# WHAT YOU WILL DO
Write out the listing below in full and exactly, leaving out every picture.

────────────────────────────────────────

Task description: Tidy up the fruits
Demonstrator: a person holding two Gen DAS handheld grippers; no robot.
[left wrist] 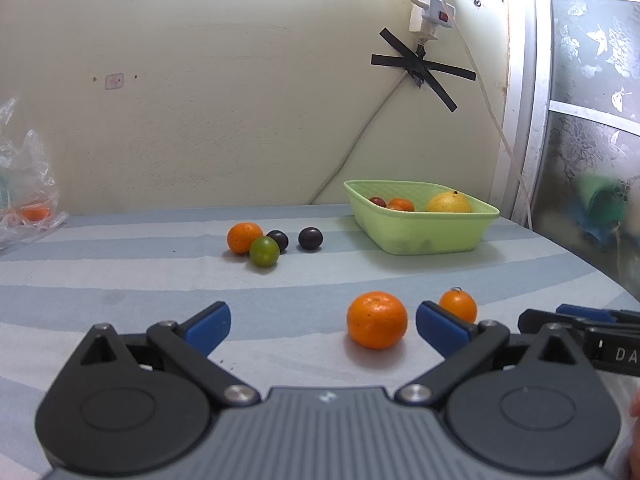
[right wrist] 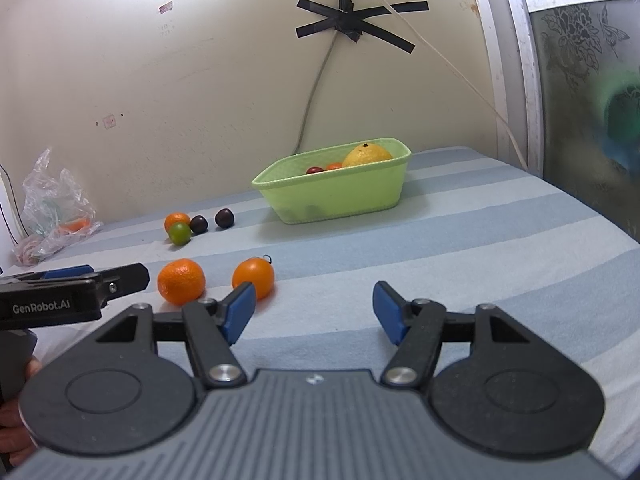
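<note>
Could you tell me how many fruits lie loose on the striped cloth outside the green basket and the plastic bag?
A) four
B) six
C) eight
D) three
B: four sit in a far cluster and two oranges lie nearer, all outside the green basket.

On cloth: 3 oranges [left wrist: 377, 319], 2 plums [left wrist: 310, 238], 1 lime [left wrist: 264, 251]; 1 basket [left wrist: 424, 232], 1 bag [left wrist: 28, 192].

Home: striped bedsheet [right wrist: 460, 240], taped power strip [left wrist: 430, 12]
</note>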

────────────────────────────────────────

# RESULT OF THIS EXERCISE
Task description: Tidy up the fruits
Demonstrator: a person holding two Gen DAS handheld grippers; no robot.
[left wrist] 
[right wrist] 
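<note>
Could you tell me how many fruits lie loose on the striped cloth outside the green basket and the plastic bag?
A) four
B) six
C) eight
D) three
B: four sit in a far cluster and two oranges lie nearer, all outside the green basket.

On cloth: 3 oranges [left wrist: 377, 319], 2 plums [left wrist: 310, 238], 1 lime [left wrist: 264, 251]; 1 basket [left wrist: 424, 232], 1 bag [left wrist: 28, 192].

Home: striped bedsheet [right wrist: 460, 240], taped power strip [left wrist: 430, 12]
</note>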

No part of the answer remains open.